Looking at regional markets, analysts at the conference noted that strong economic conditions exist across the country, but they added that the strongest housing markets are in the Mountain and Southeast regions, as a result of fast job growth.

This year, as a national housing slowdown begins, all states will likely see declines in home construction, with the largest declines occurring in areas where job growth is limited by labor constraints, analysts concurred. The smallest declines in housing starts will be seen in the "late recovering" states, including those in the Northeast, upper Midwest and West, analysts added.


Shipments of Plumbing Fixtures Increase in 1999

Washington, DC Unit shipments of plumbing fixtures rose in 1999 over 1998, the latest U.S. government statistics reveal.

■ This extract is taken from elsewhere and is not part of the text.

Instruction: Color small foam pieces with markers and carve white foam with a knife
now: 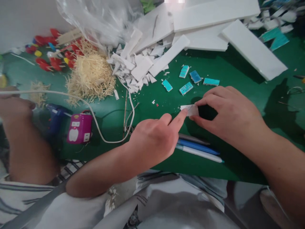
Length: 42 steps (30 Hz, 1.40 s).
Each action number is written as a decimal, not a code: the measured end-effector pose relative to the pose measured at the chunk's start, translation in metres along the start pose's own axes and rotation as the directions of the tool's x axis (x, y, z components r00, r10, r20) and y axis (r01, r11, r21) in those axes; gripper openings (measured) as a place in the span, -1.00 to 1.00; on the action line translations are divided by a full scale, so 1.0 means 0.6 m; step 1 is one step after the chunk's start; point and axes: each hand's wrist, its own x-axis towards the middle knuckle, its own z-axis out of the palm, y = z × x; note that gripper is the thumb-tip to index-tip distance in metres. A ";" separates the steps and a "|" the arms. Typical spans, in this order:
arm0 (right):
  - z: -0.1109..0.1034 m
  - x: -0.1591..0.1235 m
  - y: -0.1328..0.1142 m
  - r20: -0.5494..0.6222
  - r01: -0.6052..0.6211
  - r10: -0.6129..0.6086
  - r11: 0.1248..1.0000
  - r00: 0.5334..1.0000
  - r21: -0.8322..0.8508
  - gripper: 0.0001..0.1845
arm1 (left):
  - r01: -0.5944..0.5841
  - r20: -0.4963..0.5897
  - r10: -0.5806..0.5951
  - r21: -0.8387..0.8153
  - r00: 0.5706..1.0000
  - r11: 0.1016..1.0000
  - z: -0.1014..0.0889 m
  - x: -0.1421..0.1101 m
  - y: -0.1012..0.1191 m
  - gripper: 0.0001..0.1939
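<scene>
Between the thumb and fingertips of my right hand (pixel 228 111) is a small white foam piece (pixel 193 110), pinched by its right end just above the green table. My left hand (pixel 158 136) reaches in from the left. Its index finger is stretched out and touches the left part of that piece, while the other fingers are curled; whatever they may hold is hidden. Just beyond the hands lie several small blue-topped foam blocks (pixel 186 88), some with marked patterns. A blue pen (pixel 200 146) and a white marker (pixel 202 154) lie close in front of my left hand.
White foam scraps (pixel 133 70) and large foam boards (pixel 214 16) fill the back. At left are a wood-stick pile (pixel 92 73), red pieces (pixel 56 62), a blue glue gun (pixel 56 116), a purple power adapter (pixel 79 128), a white cable (pixel 97 130) and another person's arm (pixel 26 136).
</scene>
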 end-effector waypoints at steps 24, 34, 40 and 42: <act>0.008 0.007 -0.004 0.079 -0.058 0.050 0.993 0.996 0.099 -0.83 | 0.025 0.303 -0.051 0.086 0.952 0.996 -0.033 0.023 0.013 -0.32; 0.007 0.011 -0.011 0.080 -0.057 0.051 0.995 0.995 0.079 -0.86 | -0.004 0.294 -0.033 0.126 0.955 0.992 -0.037 0.015 0.012 -0.34; 0.006 0.009 -0.012 0.073 -0.071 0.065 0.994 0.995 0.085 -0.83 | -0.035 0.190 0.007 0.145 0.982 0.989 -0.033 -0.002 0.009 -0.36; 0.007 0.008 -0.011 0.082 -0.082 0.074 0.993 0.994 0.089 -0.82 | -0.040 0.145 0.019 0.145 0.989 0.989 -0.031 -0.007 0.009 -0.38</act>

According to figures released recently by the Census Bureau, some 28.4 million fixtures were shipped during 1999, up 3.5% over a year earlier. The shipments had a total value of $2.65 billion, a 7.7% increase over 1998.

For the year, the toilet category posted the largest percentage gain, rising 10%, to 7.8 million units, with a value of $402.1 million. 

Gains were also recorded in shipments of lavatories (up 5.9% to 1.9 million units, with a value of $443.8 million); whirlpool tubs (up 2.3% to 557,982 units with a value of $417.1 million), and bathtubs (up 0.8% to 4.1 million units valued at $217.2 million).

In contrast, the government reported, declines were recorded in the areas of shower stalls (down 2.2% to 917,086 units valued at $217.2 million); kitchen sinks (down 2.3% to 5.68 million units worth $397.4 million); tub surrounds (down 9.4% to 920,982 units with a value of $76.1 million), and bidets (down 23% to 35,056 units valued at $6.7 million).


Shaky Market Sees Stocks Fall

A generally quiet Wall Street, characterized by low volume, volatility and interest rate fears, saw stocks associated with the kitchen and bath market slip once again in May.

The performance of 51 key stocks of building products manufacturers, distributors, retailers and e-commerce enterprises as tracked in Kitchen & Bath Design News' exclusive monthly Stock Index slid 69.83 points, or 2.60%, to close the trading period from April 1 to May 1 at 2613.51.

In similar fashion, the Dow Jones Industrial Average fell 159.58 points, or 1.48%, to end the session at 10652.20. Of the 51 stocks tracked by K&BDN, declining issues outpaced advancers by a 36 to 15 count; eight of the stocks fell to new annual lows, while only one climbed to a new 52-week high.

Homestore.com and American Standard were among the top gainers for the period; Whirlpool Corp., Black & Decker and Home Depot were among the biggest losers.